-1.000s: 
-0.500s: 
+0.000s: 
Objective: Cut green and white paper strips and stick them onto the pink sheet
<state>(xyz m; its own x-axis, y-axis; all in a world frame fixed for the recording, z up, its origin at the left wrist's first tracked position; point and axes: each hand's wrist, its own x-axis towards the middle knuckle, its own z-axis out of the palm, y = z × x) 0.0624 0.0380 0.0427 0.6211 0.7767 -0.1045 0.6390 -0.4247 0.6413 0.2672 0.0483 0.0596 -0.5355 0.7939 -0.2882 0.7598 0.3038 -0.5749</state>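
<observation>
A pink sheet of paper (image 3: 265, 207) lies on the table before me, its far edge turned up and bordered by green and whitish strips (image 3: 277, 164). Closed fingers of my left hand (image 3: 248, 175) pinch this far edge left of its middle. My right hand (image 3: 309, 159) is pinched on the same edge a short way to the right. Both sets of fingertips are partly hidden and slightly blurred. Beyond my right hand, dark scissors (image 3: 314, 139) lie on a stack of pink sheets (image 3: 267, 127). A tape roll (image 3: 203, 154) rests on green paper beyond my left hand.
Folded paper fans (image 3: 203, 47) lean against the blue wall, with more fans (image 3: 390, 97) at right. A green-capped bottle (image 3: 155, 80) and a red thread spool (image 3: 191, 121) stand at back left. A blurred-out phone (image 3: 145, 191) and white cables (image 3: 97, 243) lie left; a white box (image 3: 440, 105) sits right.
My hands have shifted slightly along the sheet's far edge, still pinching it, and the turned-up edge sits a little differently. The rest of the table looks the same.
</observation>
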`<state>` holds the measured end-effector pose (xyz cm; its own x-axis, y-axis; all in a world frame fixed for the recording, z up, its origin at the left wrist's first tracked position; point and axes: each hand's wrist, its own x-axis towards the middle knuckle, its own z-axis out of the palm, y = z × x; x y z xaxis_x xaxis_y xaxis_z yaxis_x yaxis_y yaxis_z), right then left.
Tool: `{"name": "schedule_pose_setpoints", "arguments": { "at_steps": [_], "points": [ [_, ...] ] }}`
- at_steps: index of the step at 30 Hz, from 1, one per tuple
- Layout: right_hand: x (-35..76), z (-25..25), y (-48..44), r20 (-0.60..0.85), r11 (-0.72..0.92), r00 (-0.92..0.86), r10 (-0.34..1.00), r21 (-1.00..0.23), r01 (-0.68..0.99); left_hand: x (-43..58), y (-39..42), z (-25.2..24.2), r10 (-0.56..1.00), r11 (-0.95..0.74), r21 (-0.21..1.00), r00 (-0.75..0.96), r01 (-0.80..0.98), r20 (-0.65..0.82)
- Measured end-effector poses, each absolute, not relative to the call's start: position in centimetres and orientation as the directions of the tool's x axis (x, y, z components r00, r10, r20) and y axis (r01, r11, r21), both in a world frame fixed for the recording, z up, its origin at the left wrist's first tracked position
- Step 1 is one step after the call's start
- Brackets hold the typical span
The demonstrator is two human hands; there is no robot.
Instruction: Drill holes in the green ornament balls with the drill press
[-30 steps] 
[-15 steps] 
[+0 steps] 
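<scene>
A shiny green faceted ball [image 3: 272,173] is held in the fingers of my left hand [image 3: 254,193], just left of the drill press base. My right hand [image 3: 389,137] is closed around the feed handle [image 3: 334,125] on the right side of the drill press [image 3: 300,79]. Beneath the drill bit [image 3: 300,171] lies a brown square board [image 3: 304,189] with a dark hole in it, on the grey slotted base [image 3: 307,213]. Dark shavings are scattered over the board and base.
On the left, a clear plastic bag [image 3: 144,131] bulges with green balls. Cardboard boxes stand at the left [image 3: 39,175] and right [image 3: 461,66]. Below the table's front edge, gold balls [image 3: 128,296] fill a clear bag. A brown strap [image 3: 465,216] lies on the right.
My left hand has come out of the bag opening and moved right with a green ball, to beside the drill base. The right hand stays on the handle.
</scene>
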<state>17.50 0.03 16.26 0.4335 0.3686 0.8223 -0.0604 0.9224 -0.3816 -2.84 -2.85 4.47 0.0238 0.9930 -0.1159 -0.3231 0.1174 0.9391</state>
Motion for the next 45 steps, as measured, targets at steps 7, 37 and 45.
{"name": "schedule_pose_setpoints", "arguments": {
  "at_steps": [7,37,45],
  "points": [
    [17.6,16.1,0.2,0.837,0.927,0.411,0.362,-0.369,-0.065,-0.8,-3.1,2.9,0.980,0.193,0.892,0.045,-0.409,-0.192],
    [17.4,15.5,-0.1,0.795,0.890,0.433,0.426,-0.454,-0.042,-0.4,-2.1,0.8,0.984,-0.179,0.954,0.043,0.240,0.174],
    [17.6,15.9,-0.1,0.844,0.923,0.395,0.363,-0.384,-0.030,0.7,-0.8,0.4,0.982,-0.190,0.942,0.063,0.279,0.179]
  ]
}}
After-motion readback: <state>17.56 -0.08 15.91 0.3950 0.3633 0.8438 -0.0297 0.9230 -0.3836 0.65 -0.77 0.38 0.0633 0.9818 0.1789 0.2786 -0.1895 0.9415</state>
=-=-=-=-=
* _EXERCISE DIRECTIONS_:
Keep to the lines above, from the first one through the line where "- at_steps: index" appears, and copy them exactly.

* _TASK OUTPUT_:
-1.000s: 
-0.500s: 
+0.000s: 
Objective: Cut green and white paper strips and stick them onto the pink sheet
<state>(xyz m; its own x-axis, y-axis; all in a world frame fixed for the recording, z up, its origin at the left wrist's first tracked position; point and axes: each hand's wrist, its own x-axis towards the middle knuckle, its own z-axis out of the palm, y = z × x) 0.0624 0.0380 0.0427 0.6211 0.7767 -0.1045 0.6390 -0.4247 0.6413 0.2672 0.0483 0.0596 -0.5355 0.7939 -0.2882 0.7598 0.3038 -0.5749</state>
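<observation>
A pink sheet of paper (image 3: 265, 207) lies on the table before me, its far edge turned up and bordered by green and whitish strips (image 3: 277, 164). Closed fingers of my left hand (image 3: 248, 175) pinch this far edge left of its middle. My right hand (image 3: 309, 159) is pinched on the same edge a short way to the right. Both sets of fingertips are partly hidden and slightly blurred. Beyond my right hand, dark scissors (image 3: 314, 139) lie on a stack of pink sheets (image 3: 267, 127). A tape roll (image 3: 203, 154) rests on green paper beyond my left hand.
Folded paper fans (image 3: 203, 47) lean against the blue wall, with more fans (image 3: 390, 97) at right. A green-capped bottle (image 3: 155, 80) and a red thread spool (image 3: 191, 121) stand at back left. A blurred-out phone (image 3: 145, 191) and white cables (image 3: 97, 243) lie left; a white box (image 3: 440, 105) sits right.
My hands have shifted slightly along the sheet's far edge, still pinching it, and the turned-up edge sits a little differently. The rest of the table looks the same.
</observation>
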`<state>` holds the measured end-effector pose (xyz cm; its own x-axis, y-axis; all in a world frame fixed for the recording, z up, its origin at the left wrist's first tracked position; point and axes: each hand's wrist, its own x-axis towards the middle knuckle, its own z-axis out of the palm, y = z × x; x y z xaxis_x xaxis_y xaxis_z yaxis_x yaxis_y yaxis_z), right then left.
Tool: `{"name": "schedule_pose_setpoints", "arguments": { "at_steps": [_], "points": [ [_, ...] ] }}`
- at_steps: index of the step at 30 Hz, from 1, one per tuple

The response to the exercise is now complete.